» Work to complete
Say how many lines below hold the word "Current"; give the number by itself.

» Data
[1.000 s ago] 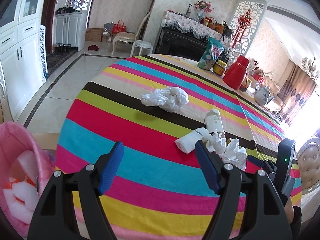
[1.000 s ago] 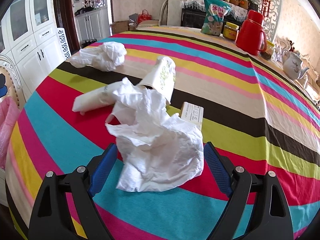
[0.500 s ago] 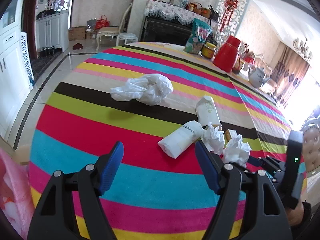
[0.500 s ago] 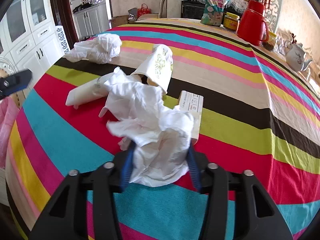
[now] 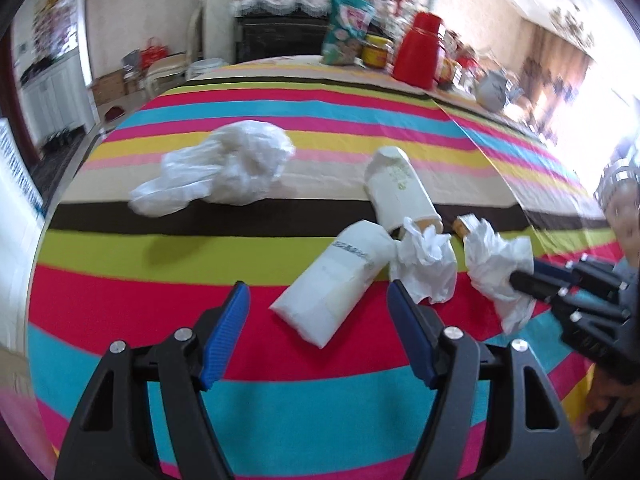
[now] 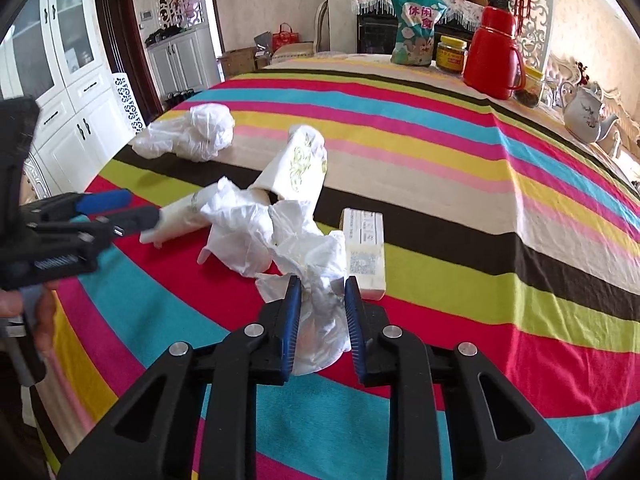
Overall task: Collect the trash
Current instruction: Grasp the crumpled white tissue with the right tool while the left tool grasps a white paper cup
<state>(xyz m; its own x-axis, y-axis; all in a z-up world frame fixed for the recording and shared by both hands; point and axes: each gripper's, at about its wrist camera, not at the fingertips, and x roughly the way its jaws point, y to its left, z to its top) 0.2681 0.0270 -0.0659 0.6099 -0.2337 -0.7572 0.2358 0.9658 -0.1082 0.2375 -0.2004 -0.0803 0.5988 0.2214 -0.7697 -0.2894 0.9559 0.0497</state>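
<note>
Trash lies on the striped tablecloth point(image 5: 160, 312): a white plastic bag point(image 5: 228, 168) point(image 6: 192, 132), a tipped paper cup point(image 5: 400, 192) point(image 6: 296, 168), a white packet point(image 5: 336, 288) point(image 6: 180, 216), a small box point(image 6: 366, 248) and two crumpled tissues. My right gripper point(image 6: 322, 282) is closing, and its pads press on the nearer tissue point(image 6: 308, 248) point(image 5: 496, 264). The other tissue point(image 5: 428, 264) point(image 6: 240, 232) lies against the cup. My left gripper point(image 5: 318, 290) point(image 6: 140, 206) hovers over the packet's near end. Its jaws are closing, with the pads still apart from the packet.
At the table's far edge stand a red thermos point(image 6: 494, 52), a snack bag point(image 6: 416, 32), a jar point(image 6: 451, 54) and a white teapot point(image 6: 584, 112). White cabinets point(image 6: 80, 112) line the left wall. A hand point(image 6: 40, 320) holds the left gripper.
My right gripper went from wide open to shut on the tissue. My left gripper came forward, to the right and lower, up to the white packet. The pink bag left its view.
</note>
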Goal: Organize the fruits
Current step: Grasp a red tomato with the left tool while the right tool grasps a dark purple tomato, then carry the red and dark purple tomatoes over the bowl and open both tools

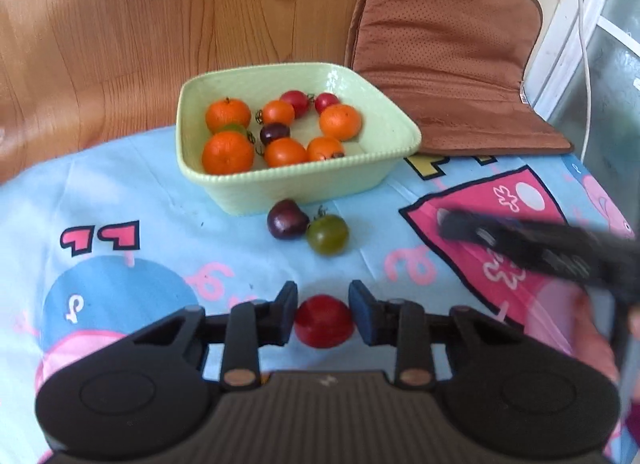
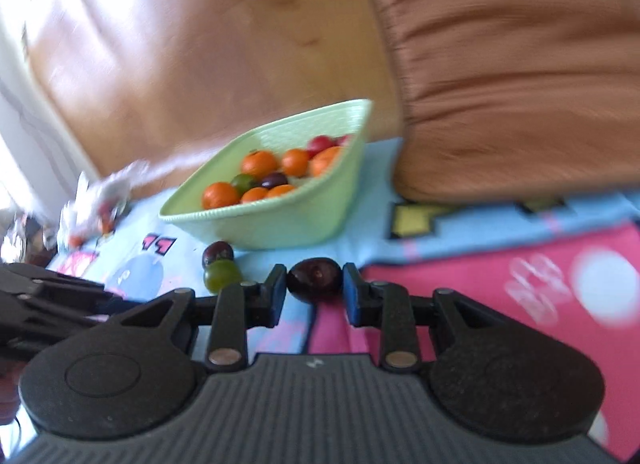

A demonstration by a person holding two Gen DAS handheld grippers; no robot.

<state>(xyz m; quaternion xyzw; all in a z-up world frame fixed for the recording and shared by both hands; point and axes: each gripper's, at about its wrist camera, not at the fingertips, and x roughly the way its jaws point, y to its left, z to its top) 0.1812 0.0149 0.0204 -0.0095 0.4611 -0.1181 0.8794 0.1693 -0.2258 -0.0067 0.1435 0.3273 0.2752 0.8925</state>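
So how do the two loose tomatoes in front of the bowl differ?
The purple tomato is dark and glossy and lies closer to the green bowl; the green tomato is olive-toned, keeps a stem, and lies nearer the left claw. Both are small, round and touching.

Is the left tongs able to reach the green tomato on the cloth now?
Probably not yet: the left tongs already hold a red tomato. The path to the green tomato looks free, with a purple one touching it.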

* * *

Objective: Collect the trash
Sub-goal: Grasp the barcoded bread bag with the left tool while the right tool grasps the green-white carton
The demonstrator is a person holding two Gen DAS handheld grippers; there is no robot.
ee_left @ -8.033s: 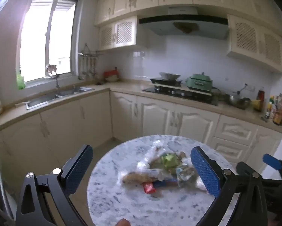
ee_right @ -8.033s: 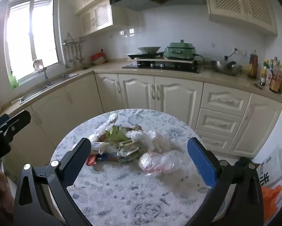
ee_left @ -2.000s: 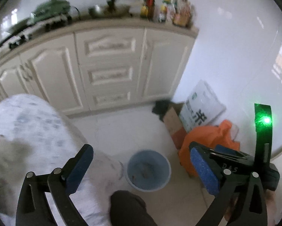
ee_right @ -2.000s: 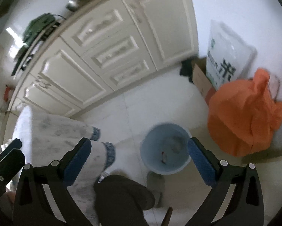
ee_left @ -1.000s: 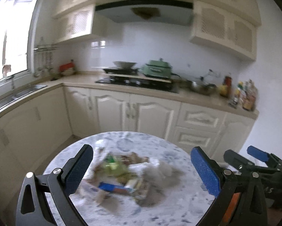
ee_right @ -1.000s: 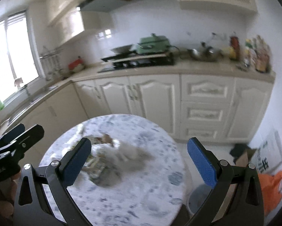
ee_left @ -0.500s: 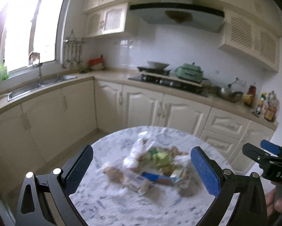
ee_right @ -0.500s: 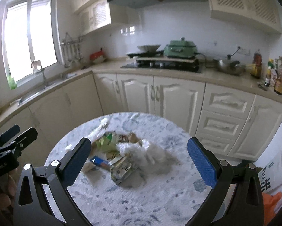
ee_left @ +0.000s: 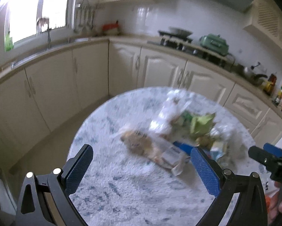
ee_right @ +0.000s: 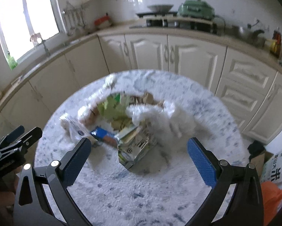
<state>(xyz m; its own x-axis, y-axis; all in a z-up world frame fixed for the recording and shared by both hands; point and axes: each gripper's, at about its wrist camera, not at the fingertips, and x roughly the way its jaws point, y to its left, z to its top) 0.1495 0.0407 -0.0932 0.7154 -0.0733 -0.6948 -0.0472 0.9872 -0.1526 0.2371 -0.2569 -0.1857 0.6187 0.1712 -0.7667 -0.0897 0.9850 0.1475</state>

» Solution
2